Петр Ильич вопросительно посмотрел на следователя, и тот кивнул. Их отвели в кабинет исправника. Там Федя кинулся в ноги и зарыдал:
– Простите меня, Петр Ильич, вора окаянного!
– Конечно, Федя, я прощаю тебя, – он поднял мальчика с пола, пытаясь успокоить. – Скажи только: где часы?
Федя внезапно успокоился и невозмутимо заявил:
– Никаких часов я никогда не крал.
Непостижимо! Петр Ильич растерялся от столь резкой смены настроений. Так он ничего и не смог добиться. Позже следователь объяснил, что Федька, получив прощение, решил, будто дело тем и кончится и Новиков выгорожен. Когда же ему объявили, что Петр Ильич простил его только в смысле христианина, он опять стал рассказывать, как отдал часы Новикову.
Петр Ильич начал жалеть, что вообще завел дело. Все это было так утомительно и неприятно! Жаль было Федьку, подвергавшегося в участке настоящим пыткам. Его даже стегали! Жаль было и Новиковых, которым грозил позор. Весь Клин, все окрестные крестьяне с лихорадочным интересом следили за делом. А Петру Ильичу было просто противно. И он попросил следователя замять дело и отпустить Федю. Бог с ними с часами.
Большую часть осени Петр Ильич безвылазно провел в Майданове. Сочинение шло успешно, здоровье тоже не подводило, и все-таки прежнего удовольствия от жизни в излюбленной обстановке не было.

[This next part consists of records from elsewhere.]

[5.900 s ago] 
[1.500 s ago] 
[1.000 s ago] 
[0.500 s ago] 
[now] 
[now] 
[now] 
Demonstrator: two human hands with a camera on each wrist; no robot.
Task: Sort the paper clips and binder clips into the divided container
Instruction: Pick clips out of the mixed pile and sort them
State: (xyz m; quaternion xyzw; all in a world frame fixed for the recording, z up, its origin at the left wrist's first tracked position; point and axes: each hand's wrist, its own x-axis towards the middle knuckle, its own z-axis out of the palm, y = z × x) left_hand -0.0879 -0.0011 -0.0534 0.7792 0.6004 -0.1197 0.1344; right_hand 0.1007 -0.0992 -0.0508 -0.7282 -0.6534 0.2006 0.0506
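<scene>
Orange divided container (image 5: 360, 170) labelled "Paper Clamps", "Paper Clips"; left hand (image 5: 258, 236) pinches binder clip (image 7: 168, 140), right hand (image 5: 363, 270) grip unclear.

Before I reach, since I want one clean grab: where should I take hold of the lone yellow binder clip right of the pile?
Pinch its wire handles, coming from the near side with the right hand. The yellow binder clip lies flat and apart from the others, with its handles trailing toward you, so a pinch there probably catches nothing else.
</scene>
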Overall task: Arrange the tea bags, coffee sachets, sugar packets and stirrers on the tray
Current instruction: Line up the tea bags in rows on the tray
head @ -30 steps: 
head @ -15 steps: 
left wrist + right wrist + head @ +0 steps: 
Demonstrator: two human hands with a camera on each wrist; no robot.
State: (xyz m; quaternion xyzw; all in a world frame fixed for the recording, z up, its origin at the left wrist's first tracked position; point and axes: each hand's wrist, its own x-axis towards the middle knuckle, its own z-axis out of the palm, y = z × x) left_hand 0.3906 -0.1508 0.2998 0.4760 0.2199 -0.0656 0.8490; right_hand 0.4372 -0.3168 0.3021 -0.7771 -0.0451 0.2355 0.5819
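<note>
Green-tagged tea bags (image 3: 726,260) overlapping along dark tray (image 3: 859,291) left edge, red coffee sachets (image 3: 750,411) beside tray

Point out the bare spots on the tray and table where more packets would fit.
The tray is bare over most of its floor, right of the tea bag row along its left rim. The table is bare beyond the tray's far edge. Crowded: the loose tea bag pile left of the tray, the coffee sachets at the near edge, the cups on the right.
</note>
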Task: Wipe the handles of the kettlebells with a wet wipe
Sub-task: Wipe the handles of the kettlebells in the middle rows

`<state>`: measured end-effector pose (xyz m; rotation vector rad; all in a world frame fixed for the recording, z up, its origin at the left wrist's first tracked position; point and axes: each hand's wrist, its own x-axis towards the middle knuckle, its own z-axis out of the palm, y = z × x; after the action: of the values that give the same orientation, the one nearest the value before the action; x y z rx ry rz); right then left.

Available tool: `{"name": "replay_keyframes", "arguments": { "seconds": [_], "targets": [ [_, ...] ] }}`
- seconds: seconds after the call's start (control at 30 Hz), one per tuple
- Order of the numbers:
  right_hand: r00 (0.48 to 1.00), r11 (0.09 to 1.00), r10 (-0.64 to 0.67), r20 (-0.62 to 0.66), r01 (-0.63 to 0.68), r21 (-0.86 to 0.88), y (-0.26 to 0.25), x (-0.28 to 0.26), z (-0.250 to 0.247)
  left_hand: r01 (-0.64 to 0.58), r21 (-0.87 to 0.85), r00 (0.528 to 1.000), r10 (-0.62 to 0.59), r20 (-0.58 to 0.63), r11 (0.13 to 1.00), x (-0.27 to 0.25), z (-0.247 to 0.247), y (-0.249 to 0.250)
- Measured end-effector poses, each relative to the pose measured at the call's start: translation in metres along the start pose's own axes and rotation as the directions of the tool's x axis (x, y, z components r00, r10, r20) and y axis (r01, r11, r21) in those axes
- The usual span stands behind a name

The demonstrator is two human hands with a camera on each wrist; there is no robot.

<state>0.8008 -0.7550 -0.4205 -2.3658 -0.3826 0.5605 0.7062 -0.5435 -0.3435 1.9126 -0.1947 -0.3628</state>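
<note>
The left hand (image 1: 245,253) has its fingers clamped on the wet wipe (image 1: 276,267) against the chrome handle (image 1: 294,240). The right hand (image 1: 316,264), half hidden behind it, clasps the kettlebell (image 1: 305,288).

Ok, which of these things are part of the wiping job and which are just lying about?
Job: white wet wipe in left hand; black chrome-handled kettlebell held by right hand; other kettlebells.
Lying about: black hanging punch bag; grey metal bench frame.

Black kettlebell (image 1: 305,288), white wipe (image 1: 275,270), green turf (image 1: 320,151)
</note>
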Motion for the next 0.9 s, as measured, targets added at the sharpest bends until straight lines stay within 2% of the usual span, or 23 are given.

Тяготила бесконечная переписка, дошедшая до гигантских размеров. В том числе с антрепренерами, издателями и просителями всякого рода. Петр Ильич чувствовал себя мучеником почты. Но и не ответить совесть не позволяла. Вот и уходило каждый день огромное количество времени на письма зачастую чужим людям.
Еще больше настроение испортило письмо из Америки. Петра Ильича приглашали на три месяца с обязательством двадцати концертов, но за плату втрое меньшую полученной в мае. До сих пор он считал себя вправе думать, что имел большой успех в Америке, что его возвращения туда желают и ждут с нетерпением, что его популярность там сильно возросла. И вдруг такое понижение. Это сильно уязвило его, и в порыве оскорбленной гордости Петр Ильич потребовал двенадцать тысяч долларов, прекрасно сознавая чрезмерность своих запросов и рассчитывая именно на отказ. А значит, и ехать не придется. Опять же и лишних денег на поездку не было. Конечно, в своем безденежье он сам был виноват. Петр Ильич понимал, что его расходы намного превышают доходы. И не однажды давал себе обещание стать благоразумнее в тратах. Но… каждый раз все повторялось, и он снова и снова вынужден был прибегать к займам.